Line by line, return the listing exactly, without any of the images.

Information supplied

────

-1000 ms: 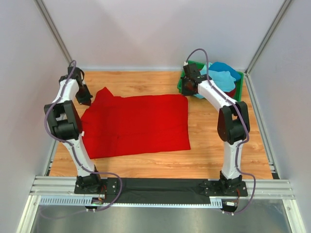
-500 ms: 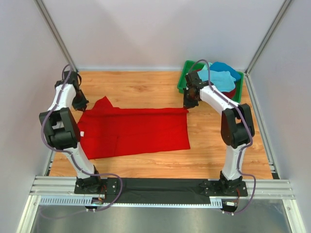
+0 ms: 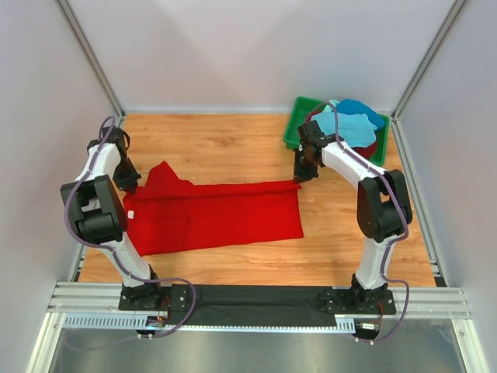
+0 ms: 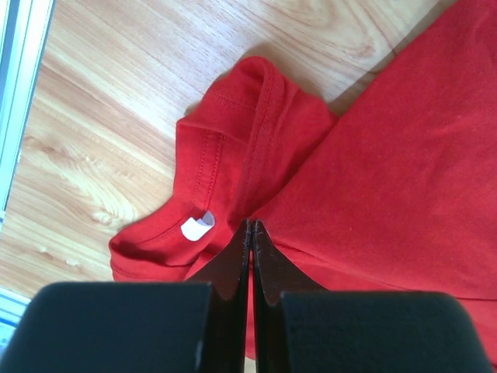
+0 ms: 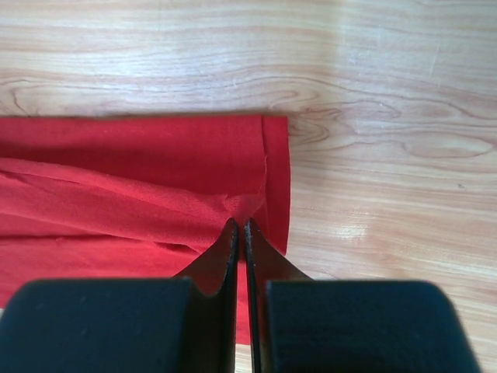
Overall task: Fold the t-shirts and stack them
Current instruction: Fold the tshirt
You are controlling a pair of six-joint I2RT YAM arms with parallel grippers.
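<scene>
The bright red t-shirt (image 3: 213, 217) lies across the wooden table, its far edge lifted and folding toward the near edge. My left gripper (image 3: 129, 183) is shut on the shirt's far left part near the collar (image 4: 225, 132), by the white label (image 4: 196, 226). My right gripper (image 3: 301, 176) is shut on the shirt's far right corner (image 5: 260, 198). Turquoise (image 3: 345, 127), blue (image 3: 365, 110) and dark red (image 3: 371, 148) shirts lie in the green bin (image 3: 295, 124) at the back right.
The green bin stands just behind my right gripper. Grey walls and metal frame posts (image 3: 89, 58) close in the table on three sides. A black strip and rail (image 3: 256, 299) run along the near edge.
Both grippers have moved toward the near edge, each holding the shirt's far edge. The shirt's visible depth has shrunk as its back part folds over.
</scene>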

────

Task answer
-1000 ms: 
-500 ms: 
+0 ms: 
+0 ms: 
+0 ms: 
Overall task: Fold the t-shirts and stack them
Current instruction: Fold the tshirt
You are controlling a pair of six-joint I2RT YAM arms with parallel grippers.
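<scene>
The bright red t-shirt (image 3: 213, 217) lies across the wooden table, its far edge lifted and folding toward the near edge. My left gripper (image 3: 129, 183) is shut on the shirt's far left part near the collar (image 4: 225, 132), by the white label (image 4: 196, 226). My right gripper (image 3: 301, 176) is shut on the shirt's far right corner (image 5: 260, 198). Turquoise (image 3: 345, 127), blue (image 3: 365, 110) and dark red (image 3: 371, 148) shirts lie in the green bin (image 3: 295, 124) at the back right.
The green bin stands just behind my right gripper. Grey walls and metal frame posts (image 3: 89, 58) close in the table on three sides. A black strip and rail (image 3: 256, 299) run along the near edge.
Both grippers have moved toward the near edge, each holding the shirt's far edge. The shirt's visible depth has shrunk as its back part folds over.
</scene>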

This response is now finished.